* What to work on
Write out the data again exactly, skipping every picture.

* Dataset excerpt
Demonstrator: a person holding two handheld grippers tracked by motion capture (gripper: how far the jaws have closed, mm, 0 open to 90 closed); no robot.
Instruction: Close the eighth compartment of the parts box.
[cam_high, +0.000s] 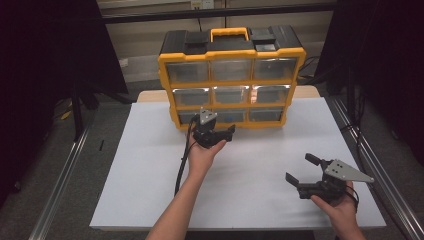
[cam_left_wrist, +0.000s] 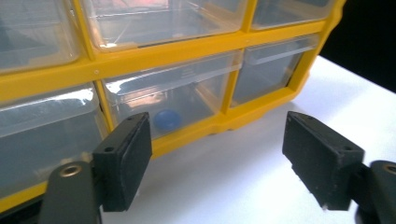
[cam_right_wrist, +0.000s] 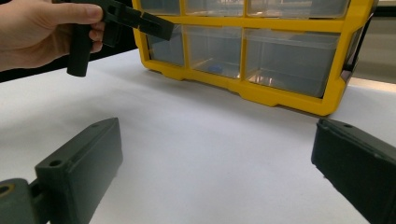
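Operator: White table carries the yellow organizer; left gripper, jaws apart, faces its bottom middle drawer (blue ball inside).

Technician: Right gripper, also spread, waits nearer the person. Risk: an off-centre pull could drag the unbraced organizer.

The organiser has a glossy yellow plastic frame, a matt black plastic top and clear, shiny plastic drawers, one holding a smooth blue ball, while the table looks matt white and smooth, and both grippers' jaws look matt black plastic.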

* Reply to the task
Demonstrator: a person holding two handheld grippers tracked by motion capture (gripper: how far the jaws have closed, mm, 0 open to 90 closed); no robot.
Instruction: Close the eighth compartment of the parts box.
[cam_high, +0.000s] 
[cam_left_wrist, +0.000s] 
[cam_right_wrist, +0.000s] 
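Operator: White table carries the yellow organizer; left gripper, jaws apart, faces its bottom middle drawer (blue ball inside).

Technician: Right gripper, also spread, waits nearer the person. Risk: an off-centre pull could drag the unbraced organizer.

The organiser has a glossy yellow plastic frame, a matt black plastic top and clear, shiny plastic drawers, one holding a smooth blue ball, while the table looks matt white and smooth, and both grippers' jaws look matt black plastic.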

The output contains the complete answer to the exercise.